What the exercise asks. All of the data below should be set down again verbatim, without any images.

Dataset content.
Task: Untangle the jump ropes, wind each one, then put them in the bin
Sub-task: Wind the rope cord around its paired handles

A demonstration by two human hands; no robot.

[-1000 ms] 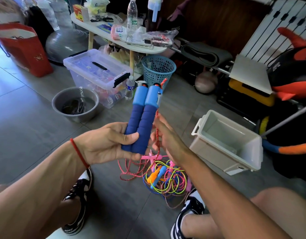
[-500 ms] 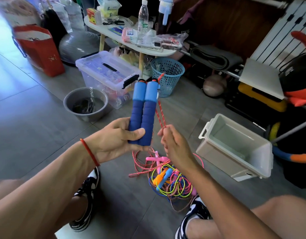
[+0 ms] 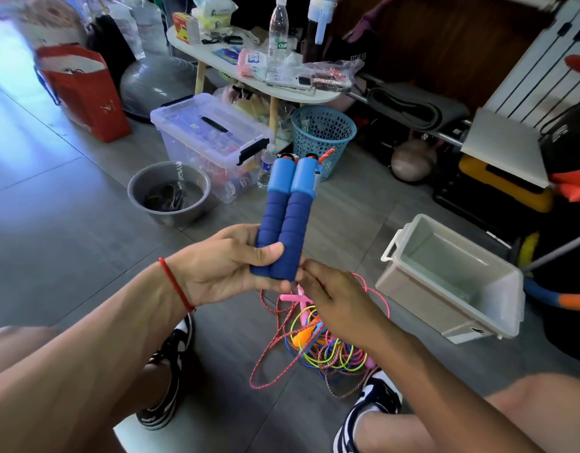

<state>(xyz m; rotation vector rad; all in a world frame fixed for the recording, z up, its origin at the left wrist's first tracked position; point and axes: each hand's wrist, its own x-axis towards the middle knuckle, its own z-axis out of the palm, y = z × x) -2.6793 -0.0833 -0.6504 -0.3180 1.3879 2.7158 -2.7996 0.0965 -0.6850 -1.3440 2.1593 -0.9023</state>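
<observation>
So the left hand [image 3: 223, 269] has both blue handles [image 3: 283, 220] squeezed together side by side, thumb across the front, fingers wrapped round the back, handles pointing up and away. The right hand [image 3: 334, 299] sits just under the bottom ends of the handles with its fingers curled in, looks like they're pinching the red rope [image 3: 275, 364] there, though the actual pinch is hidden behind the hand. That rope trails down to the floor, where the rest of the ropes [image 3: 327, 348] sit in a colourful tangle between the two shoes. The white bin [image 3: 445, 308] is on the floor off to the right, near the pile.
</observation>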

Answer to the exercise.
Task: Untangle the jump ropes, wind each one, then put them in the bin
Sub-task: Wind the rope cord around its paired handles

A demonstration by two human hands; no robot.

[-1000 ms] 
[-500 ms] 
[+0 ms] 

<state>(xyz m; rotation vector rad; all in a world frame fixed for the recording, z up, its origin at the left wrist's first tracked position; point and axes: each hand's wrist, its own x-axis towards the middle knuckle, its own z-axis out of the palm, y = z × x) -2.6793 -0.0833 -0.6504 -0.3180 1.3879 2.7158 -2.7996 0.0965 -0.6850 -1.3440 2.1593 -0.9023</state>
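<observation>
So the left hand [image 3: 223, 269] has both blue handles [image 3: 283, 220] squeezed together side by side, thumb across the front, fingers wrapped round the back, handles pointing up and away. The right hand [image 3: 334, 299] sits just under the bottom ends of the handles with its fingers curled in, looks like they're pinching the red rope [image 3: 275, 364] there, though the actual pinch is hidden behind the hand. That rope trails down to the floor, where the rest of the ropes [image 3: 327, 348] sit in a colourful tangle between the two shoes. The white bin [image 3: 445, 308] is on the floor off to the right, near the pile.
</observation>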

No additional output will be produced.